* Exercise brief *
Print each line exactly, beginning with the one where "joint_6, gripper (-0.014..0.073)" appears and ending at the last line below.

* Data *
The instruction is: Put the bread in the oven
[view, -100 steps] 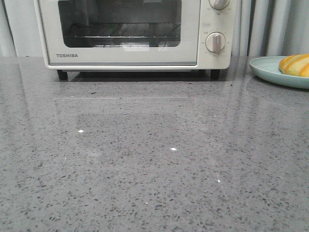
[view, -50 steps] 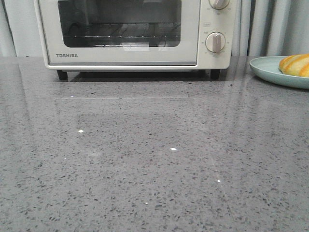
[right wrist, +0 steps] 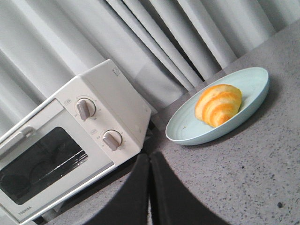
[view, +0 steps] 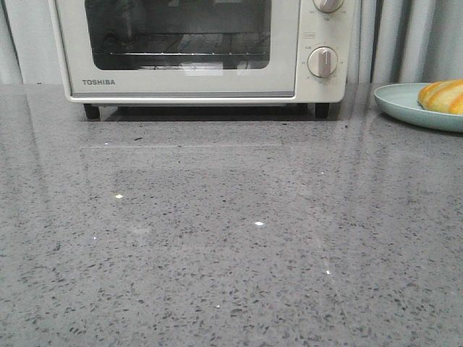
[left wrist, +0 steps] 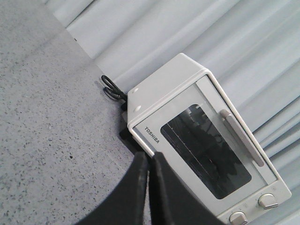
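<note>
The cream-white TOSHIBA oven (view: pixel 181 79) stands at the back of the grey counter with its glass door closed; it also shows in the left wrist view (left wrist: pixel 187 122) and the right wrist view (right wrist: pixel 70 140). The bread (view: pixel 443 96), golden-orange with pale stripes, lies on a pale blue plate (view: pixel 405 107) at the far right; the right wrist view shows the bread (right wrist: pixel 218 105) on the plate (right wrist: pixel 187 129). My left gripper (left wrist: pixel 150 157) is shut and empty, in front of the oven's lower left corner. My right gripper (right wrist: pixel 149 157) is shut and empty, between the oven and the plate. Neither gripper shows in the front view.
The speckled grey counter (view: pixel 231 238) stretches in front of the oven. Pale curtains (view: pixel 405 40) hang behind. A black cord (left wrist: pixel 110 88) lies beside the oven. The oven's two knobs (view: pixel 323 62) are on its right side.
The front view has shifted very slightly: the oven sits a touch further left and up in the frame. Nothing else has moved.
</note>
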Robot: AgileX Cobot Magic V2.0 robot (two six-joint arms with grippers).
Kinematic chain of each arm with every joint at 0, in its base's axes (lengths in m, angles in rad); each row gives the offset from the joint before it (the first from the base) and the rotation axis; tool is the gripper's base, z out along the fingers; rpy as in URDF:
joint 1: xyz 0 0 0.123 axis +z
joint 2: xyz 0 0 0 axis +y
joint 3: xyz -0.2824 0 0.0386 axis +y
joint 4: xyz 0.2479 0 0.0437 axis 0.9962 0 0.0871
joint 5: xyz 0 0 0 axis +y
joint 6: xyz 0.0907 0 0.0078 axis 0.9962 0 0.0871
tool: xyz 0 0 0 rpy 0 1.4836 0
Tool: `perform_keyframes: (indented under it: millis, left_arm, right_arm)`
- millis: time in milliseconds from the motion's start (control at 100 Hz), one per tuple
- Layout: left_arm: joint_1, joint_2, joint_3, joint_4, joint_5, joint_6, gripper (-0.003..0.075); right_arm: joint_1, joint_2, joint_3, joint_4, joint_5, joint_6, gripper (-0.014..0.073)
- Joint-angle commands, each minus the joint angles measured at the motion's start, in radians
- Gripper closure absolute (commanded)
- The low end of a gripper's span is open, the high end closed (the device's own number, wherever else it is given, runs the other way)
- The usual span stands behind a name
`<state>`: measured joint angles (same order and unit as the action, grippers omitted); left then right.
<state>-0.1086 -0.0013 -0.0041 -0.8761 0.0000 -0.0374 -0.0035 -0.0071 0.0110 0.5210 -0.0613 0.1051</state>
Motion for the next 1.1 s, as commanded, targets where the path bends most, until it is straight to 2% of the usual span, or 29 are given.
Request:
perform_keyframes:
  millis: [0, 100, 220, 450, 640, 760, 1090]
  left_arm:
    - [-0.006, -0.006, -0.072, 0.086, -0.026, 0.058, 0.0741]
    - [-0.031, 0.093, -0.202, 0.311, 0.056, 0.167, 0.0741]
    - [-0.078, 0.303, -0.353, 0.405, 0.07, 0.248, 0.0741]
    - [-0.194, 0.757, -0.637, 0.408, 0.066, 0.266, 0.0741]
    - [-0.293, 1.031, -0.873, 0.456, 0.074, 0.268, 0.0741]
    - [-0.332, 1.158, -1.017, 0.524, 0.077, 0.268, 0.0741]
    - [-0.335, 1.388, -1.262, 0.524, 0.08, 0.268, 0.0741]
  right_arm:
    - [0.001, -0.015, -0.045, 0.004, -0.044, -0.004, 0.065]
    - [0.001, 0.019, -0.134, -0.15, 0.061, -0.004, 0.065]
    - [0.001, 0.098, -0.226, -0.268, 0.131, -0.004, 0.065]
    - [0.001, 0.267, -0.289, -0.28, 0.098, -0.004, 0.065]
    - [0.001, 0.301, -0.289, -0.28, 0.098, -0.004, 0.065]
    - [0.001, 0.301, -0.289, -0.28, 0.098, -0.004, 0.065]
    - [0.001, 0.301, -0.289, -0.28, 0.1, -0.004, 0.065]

* Answer to this problem *
- Layout: left_arm: joint_1, joint_2, joint_3, joint_4, joint_5, joint_6, gripper (-0.003..0.075); right_arm: joint_1, joint_2, joint_3, joint_4, joint_5, joint_6, gripper (-0.014..0.073)
- Joint-angle commands, each minus the joint angles measured at the motion's start, in radians
- Gripper closure absolute (commanded)
- The low end of a gripper's span is open, the high end closed (the device's own number, wherever else it is given, runs the other way)
- The usual span stands behind a name
`<state>`: measured joint angles (same order and unit as the action, grippers omitted); left then right.
<state>-0.1086 -0.0013 -0.0041 -0.8761 0.0000 -0.0374 -0.0035 -0.0071 0.0110 0.5210 -0.0613 0.1051</state>
Motion for the next 1.1 s, as commanded, targets where the path bends most, until it is straight to 2% of the usual span, or 29 are given.
Request:
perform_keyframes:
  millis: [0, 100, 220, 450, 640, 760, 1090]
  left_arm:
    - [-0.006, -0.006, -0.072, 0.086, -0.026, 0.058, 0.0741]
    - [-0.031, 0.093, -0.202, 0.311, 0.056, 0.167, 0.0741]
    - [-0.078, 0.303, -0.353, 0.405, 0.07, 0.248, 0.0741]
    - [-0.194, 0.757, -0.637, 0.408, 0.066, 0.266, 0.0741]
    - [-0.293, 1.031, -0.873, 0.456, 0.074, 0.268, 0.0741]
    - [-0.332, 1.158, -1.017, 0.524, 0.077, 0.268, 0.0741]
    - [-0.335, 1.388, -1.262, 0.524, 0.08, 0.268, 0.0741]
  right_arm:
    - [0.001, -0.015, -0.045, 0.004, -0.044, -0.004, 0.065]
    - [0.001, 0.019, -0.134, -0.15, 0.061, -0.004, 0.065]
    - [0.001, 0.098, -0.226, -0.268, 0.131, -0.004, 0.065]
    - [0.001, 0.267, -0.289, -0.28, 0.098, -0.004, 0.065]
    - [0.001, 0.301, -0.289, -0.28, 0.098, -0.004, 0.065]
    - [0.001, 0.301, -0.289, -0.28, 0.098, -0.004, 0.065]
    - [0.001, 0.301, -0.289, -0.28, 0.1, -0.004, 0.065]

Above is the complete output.